Rodricks rightfully points out that relying on bad data only leads to sensationalism, which is likely what Drugs Inc. is guilty of here -- at least when it comes to statistics.

But when it comes to looking at the recent nationwide resurgence of heroin use, it doesn't matter whether the opiate "capital" is Baltimore or actual longtime heroin overdose death leader, Rio Arriba County, New Mexico. Now that Attorney General Eric Holder and other authorities have acknowledged that heroin use is an epidemic, any attempt to look into the deadly drug use is valuable. Reporting of the sort that Drugs Inc. engages in is tough to come by.
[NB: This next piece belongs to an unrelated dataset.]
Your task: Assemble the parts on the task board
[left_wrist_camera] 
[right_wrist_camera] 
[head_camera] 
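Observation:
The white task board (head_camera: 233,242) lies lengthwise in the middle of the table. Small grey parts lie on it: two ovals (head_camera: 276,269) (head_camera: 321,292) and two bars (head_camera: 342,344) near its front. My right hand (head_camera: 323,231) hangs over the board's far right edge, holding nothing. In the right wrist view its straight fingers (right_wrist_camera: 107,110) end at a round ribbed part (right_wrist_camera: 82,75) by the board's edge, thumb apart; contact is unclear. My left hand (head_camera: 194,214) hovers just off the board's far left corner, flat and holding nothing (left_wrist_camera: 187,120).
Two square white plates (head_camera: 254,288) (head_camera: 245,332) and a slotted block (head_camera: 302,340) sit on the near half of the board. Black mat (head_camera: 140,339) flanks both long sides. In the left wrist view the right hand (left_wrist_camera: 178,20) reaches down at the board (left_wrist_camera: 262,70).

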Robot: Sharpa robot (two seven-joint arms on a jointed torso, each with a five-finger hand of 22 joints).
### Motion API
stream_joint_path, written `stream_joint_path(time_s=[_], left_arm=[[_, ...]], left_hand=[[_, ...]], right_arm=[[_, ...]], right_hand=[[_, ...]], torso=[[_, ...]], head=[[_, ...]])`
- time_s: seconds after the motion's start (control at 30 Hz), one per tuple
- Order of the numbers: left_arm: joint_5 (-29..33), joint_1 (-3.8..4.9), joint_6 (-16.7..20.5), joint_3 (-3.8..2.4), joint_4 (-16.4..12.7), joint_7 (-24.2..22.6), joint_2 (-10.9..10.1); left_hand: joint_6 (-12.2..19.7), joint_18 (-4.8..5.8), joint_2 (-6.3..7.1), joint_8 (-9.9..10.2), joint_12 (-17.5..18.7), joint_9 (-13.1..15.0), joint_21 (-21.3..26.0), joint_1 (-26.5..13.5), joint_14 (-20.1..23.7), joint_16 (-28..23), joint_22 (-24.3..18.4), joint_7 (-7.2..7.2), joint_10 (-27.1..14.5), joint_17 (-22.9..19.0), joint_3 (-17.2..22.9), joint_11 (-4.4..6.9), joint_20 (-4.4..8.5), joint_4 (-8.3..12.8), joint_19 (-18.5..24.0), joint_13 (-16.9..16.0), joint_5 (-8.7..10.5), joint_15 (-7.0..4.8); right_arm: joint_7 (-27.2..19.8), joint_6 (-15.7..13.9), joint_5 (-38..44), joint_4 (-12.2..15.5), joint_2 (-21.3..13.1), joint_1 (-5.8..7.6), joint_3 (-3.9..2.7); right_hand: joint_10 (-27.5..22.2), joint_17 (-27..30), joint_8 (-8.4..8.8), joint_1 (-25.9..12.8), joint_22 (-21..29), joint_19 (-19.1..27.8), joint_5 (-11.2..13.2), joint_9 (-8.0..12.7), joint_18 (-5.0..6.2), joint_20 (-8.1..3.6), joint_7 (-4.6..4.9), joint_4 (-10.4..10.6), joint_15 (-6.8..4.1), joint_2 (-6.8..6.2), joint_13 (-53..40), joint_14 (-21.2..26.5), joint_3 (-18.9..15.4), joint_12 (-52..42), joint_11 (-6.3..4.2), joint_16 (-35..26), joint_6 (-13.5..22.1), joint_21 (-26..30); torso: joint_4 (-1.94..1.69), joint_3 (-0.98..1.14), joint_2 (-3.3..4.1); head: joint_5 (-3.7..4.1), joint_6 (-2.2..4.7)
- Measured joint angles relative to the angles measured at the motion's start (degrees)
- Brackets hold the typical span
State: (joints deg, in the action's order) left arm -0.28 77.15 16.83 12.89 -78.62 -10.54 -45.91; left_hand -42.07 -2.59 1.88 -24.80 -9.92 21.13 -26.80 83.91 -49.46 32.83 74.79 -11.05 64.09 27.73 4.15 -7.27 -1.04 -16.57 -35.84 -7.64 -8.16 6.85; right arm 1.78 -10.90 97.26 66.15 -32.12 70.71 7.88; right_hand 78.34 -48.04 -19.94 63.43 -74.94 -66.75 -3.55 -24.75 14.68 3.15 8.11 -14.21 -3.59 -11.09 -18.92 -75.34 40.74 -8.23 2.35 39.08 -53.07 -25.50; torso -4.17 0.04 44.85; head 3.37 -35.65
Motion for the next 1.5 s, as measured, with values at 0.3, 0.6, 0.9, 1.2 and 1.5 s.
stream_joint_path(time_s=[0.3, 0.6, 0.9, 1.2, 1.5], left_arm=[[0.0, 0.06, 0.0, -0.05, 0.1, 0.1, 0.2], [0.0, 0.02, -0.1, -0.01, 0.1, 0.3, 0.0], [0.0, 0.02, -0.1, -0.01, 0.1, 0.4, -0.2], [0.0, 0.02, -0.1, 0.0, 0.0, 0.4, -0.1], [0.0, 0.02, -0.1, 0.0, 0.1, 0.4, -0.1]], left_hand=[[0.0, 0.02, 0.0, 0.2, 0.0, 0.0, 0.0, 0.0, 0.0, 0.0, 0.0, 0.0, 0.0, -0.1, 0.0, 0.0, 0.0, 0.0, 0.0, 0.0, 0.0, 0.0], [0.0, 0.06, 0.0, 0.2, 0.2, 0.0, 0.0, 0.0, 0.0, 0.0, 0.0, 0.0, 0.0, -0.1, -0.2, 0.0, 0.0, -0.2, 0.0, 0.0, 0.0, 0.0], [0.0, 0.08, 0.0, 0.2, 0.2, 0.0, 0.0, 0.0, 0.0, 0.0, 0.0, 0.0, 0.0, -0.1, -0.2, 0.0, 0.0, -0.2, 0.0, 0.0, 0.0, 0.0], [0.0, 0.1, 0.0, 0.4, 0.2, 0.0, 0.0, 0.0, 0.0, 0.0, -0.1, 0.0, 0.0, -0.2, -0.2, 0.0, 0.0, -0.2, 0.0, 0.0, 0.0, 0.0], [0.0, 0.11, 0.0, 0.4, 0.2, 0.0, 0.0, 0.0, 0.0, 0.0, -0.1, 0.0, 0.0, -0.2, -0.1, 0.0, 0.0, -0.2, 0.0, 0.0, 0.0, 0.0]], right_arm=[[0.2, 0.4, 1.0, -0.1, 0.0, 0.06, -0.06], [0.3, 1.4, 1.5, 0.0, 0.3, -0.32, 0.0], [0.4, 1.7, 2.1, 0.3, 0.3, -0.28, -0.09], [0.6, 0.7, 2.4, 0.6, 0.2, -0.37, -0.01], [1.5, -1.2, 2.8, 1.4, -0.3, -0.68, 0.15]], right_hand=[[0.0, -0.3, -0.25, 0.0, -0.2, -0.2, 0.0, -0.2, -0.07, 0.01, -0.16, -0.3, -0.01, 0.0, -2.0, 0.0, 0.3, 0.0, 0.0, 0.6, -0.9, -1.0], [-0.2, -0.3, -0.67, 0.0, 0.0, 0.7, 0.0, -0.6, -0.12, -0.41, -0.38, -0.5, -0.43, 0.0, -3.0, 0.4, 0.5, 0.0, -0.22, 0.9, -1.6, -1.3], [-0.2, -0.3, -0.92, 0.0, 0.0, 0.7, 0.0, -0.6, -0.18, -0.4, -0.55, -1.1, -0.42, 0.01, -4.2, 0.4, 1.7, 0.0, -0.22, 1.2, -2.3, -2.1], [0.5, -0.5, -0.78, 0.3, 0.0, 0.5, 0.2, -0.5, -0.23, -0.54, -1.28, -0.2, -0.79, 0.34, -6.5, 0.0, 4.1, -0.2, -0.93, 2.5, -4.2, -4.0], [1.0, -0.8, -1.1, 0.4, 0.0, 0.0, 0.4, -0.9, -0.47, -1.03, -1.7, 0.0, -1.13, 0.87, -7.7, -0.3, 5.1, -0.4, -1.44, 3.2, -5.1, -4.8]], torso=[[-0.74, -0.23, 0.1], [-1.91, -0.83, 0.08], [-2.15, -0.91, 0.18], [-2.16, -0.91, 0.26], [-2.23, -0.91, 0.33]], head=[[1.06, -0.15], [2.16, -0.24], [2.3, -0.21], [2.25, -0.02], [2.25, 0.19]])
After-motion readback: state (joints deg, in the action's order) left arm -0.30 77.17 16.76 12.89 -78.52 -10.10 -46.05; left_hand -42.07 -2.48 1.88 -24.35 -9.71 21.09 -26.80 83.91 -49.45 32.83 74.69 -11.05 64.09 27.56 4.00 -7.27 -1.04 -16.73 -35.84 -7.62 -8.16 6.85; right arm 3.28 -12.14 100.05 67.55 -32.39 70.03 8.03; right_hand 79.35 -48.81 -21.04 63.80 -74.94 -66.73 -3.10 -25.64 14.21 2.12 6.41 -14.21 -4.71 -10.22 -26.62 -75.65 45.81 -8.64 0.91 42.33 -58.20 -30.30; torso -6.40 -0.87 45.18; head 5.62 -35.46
A Drugs Inc. episode that focused on New Orleans equated the city's party culture to its drug use. That's a connection that's likely accurate, but rarely made -- even, in the HBO series Treme, by the likes of underbelly-scratcher David Simon.

The drug trafficking web that includes street-level dealers, law enforcement agents and the users in between takes a lot of time and human capital to weave, and our understanding is only better for the time the show spent -- even if TV news production temptations get in the way. As a woman who lost a friend to heroin in New Orleans told me earlier this year for an article that appeared in NOLA Defender, the new version of heroin use is all around us, but often hidden.

“They go to work, they pay their bills, a lot of them are moms and dads,” she said of heroin users. “They could be the people cooking your breakfast in the morning or your bartender, and you would never know.”

The act of reporting can even claim its own toll. In Rio Arriba County, where I started my reporting career, one of the reporters who worked at the small but mighty Rio Grande Sun following my tenure ended up in the throes of addiction himself. He did the important work of documenting overdoses and abuse.

One morning, early last year, I spied a nice-sized ball of black tar in the police department's evidence room. Police had seized it during the bust-up of a fencing operation the night before. I caught a whiff of its nasty, vinegary odor and couldn't stop thinking about how much I had enjoyed using the stuff years earlier.


By then we had been crushing painkillers on and off for several months. A couple Sarah met at work had turned us on to them and, before even realizing it, we would hurt for the candy, as it was called. It wasn't long before the pills no longer hit like they used to, with the first casualty being Sarah's grades.

Tragically, Sarah later died as a result of an overdose. If communities truly want to confront the realities that produce labels like "heroin capital," they are better off digging into stories like Sarah's than arguing about statistics.